Le corps médical rechigne à établir le lien avec l’inhalation du Lasso. Les médecins pensent plutôt dépression. Au début, il accepte l’idée. Le centre antipoison refuse de le recevoir. Un médecin le soupçonne de se « droguer ». « Cela l’a mis en colère », explique un scientifique. « Je voyais autour de moi une suspicion malsaine », dit Paul. Heureusement, des experts trouvent son cas étrange, lui viennent en aide, l’aident à rédiger ses conclusions. « Il était tout seul, isolé », raconte le toxicologue Henri Pézerat. Sans cette main tendue, ces chercheurs qui ont pris sur « leur temps personnel », il ne sait pas où son combat en serait aujourd’hui.

Comment va-t-il maintenant ? Immunodéficient, il a fait trois septicémies depuis le début de l’année. « Je m’estime coriace », assure-t-il. On lui demande s’il craint pour l’avenir. Il répond : « Un médecin m’a dit : "Vous devriez déjà être mort." »

Depuis le jugement, il a découvert la puissance des médias capables de lui trouver une place dans un train complet rien qu’en claquant des doigts, ou saturer son portable d’appels. « Je me suis dit, il faut vite que je revienne sur ma ferme. Il faut rester lucide. » Dans la rue, à Ruffec, on le reconnaît, le félicite. Il se fait chambrer, aussi. Répond la même phrase : « Je ne suis pas passé à Qui veut gagner des millions. » Il souhaite pouvoir toucher d’autres agriculteurs qui souffrent des mêmes maux mais n’osent pas se battre.

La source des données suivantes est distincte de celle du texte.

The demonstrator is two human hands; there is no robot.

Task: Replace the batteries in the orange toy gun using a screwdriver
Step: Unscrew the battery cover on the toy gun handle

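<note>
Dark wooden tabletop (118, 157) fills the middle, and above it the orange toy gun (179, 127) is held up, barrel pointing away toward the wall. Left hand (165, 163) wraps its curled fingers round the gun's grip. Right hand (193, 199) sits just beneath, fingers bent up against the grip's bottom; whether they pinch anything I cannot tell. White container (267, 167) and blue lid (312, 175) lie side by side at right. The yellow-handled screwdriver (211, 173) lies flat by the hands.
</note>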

Paul François est un pur produit de l’agriculture intensive. Il rappelle dans quoi il a baigné : « Nos parents ont donné l’indépendance alimentaire à l’Europe dans les années 70 et ils l’ont fait grâce à la chimie. » Mais il en est persuadé : « Si les firmes voulaient jouer le jeu, on pourrait utiliser les produits phytosanitaires sans faire courir de grands risques à l’environnement. » Son engagement ? Son père était, comme lui, un type « débrouillard, toujours en recherche, et pas à s’installer dans un truc », comme dit sa sœur Marie. « Il a un regard assez avant-gardiste, l’esprit ouvert, battant », dit le maire de Ruffec. Et il a des aïeux vendéens, des gens qui, selon Marie, se révèlent dans l’adversité. Vice -président de la communauté de communes, plutôt centre droit, il a repris la charge « environnement », se bat désormais pour faire respecter l’assainissement. Il a toujours voulu éviter toute récupération syndicale, « dépolitiser » son problème. Mais il l’assure : « Si on continue à exploiter nos terres avec de plus en plus de produits chimiques, on va dans le mur. » Il ne veut pas entendre le discours : « Tu as été empoisonné, tu devrais faire de l’agriculture bio. » Avant son accident, il utilisait déjà la rotation des terres, qui « fait du bien au sol » ; récupérait du fumier. Il compte aussi se mettre au trèfle. Et quand vous le quittez, il dit qu’il a promis à sa famille et à des amis d’être là tôt ce soir, pour préparer un pot-au-feu.

Avant l’accident, il était bon vivant. Il a un peu repris du poil de la bête. Il a deux filles, de 13 et 17 ans, qui pourraient gérer l’exploitation dans une démarche de développement durable. Son père Alphonse, 81 ans, ancien syndicaliste, observe sa lutte de loin. Il est, dit Paul, « fier de mon combat, inquiet pour ma santé ».